ABOUT THIS EXERCISE: Could you count the lines in the listing that include the word "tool"? Give only the number.

═════ DATA PROVIDED

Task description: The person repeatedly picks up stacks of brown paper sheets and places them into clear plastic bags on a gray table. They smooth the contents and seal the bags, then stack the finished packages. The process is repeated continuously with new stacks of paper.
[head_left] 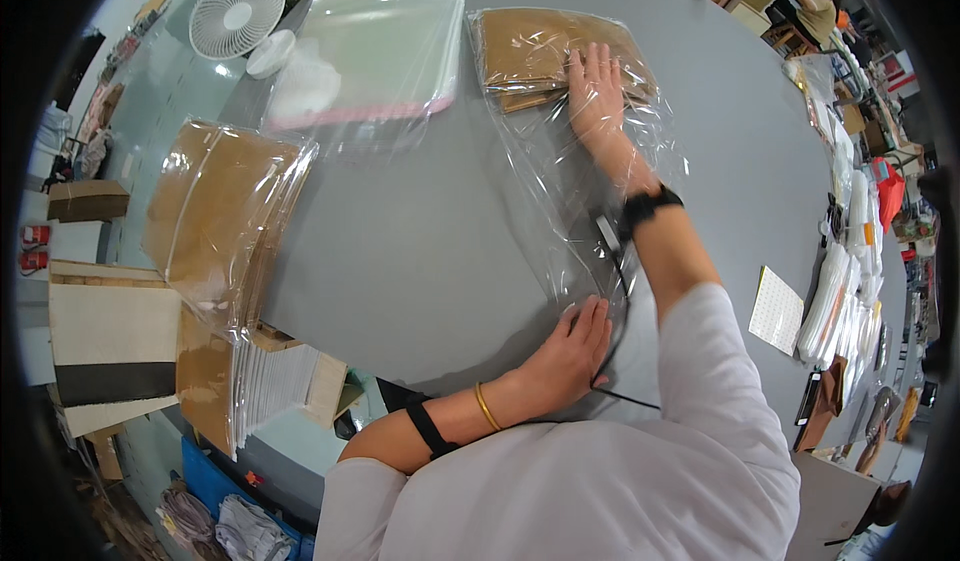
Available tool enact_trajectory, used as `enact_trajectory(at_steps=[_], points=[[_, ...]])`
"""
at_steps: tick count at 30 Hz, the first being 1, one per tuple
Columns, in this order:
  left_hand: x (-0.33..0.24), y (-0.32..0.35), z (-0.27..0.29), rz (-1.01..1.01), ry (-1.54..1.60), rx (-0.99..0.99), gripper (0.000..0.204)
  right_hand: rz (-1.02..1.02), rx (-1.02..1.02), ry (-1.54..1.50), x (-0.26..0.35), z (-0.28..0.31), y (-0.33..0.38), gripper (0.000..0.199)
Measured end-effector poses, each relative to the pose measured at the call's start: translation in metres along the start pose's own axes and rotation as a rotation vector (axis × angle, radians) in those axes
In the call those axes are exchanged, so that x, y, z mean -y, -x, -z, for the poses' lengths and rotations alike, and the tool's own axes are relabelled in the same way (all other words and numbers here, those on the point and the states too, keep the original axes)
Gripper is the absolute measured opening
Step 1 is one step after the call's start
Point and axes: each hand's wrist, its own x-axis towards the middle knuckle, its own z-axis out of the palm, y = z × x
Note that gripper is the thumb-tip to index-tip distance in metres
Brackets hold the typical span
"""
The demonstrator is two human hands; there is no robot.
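A clear plastic bag (545, 196) stretches along the grey table, with a stack of flat brown cardboard pieces (530, 46) at its far end. My right hand (597, 96) lies flat over that stack, fingers stretched out; whether it is inside the bag or on top I cannot tell. At the bag's near end rests my left hand (565, 356), its fingers extended and touching the film, its thumb mostly hidden. A dark band with a black cable circles my right wrist. Another dark band and a gold bangle are on my left arm.
Left on the table edge are plastic-wrapped brown stacks (225, 221), above more stacked sheets (270, 386). A pile of clear bags (380, 51) lies at the far left, near a white fan (237, 11). On the right are a small sheet (776, 309) and white packets (828, 296). A person (812, 16) sits far right.
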Motion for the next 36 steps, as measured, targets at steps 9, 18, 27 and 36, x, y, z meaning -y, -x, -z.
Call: enact_trajectory(at_steps=[9, 18, 27, 36], points=[[0.001, 0.003, -0.009, -0.026, -0.054, -0.049, 0.071, 0.255, -0.022, -0.694, 0.051, 0.034, 0.04, 0.043], [0.004, 0.002, -0.006, 0.011, -0.029, -0.065, 0.073, -0.127, -0.022, -0.356, 0.004, 0.016, 0.063, 0.047], [0.005, 0.002, -0.018, 0.149, 0.265, -0.154, 0.076, -0.057, 0.028, -0.353, -0.03, -0.029, 0.036, 0.042], [0.047, 0.17, 0.048, 0.123, -0.024, -0.667, 0.019, 0.258, 0.154, -0.454, -0.01, -0.024, 0.055, 0.049]])
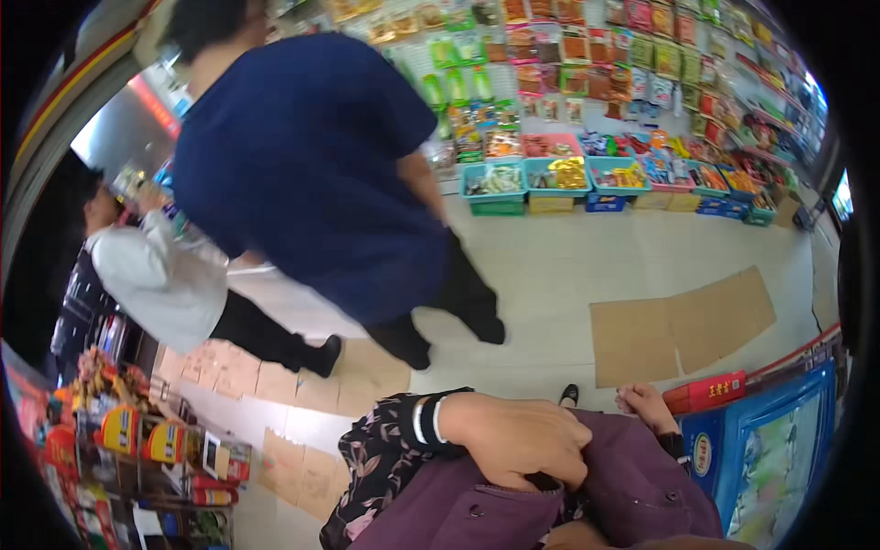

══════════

ANSWER TO THIS TASK: 2